**What is needed**
Produce an exact copy of the lines below, starting at the first and ending with the line containing "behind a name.".

**Data extract**
· · · · ·

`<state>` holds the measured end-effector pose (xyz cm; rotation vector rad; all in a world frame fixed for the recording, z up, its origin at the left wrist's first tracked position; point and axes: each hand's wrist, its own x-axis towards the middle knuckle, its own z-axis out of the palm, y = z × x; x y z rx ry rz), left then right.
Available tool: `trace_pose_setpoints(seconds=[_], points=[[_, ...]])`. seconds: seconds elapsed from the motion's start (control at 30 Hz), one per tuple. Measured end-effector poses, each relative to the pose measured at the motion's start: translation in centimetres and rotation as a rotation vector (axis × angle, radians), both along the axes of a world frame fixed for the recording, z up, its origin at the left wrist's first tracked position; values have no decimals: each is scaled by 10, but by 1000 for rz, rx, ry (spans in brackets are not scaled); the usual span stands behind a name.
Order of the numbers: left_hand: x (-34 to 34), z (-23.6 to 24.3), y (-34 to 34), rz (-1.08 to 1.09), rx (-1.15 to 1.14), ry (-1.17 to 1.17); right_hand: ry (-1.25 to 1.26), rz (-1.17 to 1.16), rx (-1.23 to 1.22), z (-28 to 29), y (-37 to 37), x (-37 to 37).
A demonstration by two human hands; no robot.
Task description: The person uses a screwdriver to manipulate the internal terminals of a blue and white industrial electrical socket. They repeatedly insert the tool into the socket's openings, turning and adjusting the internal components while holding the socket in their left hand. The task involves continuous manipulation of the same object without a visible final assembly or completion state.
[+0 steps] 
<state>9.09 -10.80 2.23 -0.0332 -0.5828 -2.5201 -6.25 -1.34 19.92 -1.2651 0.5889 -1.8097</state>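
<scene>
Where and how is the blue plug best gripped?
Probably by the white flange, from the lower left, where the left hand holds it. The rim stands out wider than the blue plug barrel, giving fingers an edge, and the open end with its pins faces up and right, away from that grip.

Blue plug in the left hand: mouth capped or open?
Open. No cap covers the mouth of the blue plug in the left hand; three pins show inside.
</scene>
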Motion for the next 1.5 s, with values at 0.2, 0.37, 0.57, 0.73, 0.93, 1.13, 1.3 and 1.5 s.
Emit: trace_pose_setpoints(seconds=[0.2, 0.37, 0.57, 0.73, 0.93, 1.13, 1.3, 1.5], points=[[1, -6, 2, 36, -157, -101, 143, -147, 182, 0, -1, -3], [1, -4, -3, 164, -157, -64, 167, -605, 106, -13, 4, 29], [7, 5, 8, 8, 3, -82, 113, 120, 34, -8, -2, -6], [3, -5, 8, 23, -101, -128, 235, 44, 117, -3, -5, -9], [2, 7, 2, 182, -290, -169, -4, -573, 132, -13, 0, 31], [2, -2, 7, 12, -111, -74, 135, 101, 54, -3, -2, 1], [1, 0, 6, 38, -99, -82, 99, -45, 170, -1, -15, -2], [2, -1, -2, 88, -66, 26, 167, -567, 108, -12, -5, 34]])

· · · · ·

**Result**
`<state>` holds the measured end-effector pose (xyz cm; rotation vector rad; all in a world frame fixed for the recording, z up, its origin at the left wrist's first tracked position; point and axes: each hand's wrist, its own x-axis towards the middle knuckle, its own z-axis out of the palm, y = z × x; x y z rx ry rz), left then right.
Available tool: `trace_pose_setpoints(seconds=[_], points=[[_, ...]])`. seconds: seconds elapsed from the motion's start (control at 30 Hz), one per tuple. Measured end-effector poses, each relative to the pose measured at the motion's start: translation in centimetres and rotation as a rotation vector (axis × angle, radians), both along the axes of a world frame fixed for the recording, z up, its origin at the left wrist's first tracked position; values have no decimals: each is scaled by 10, but by 1000 for rz, rx, ry (spans in brackets are not scaled); the usual span stands behind a name.

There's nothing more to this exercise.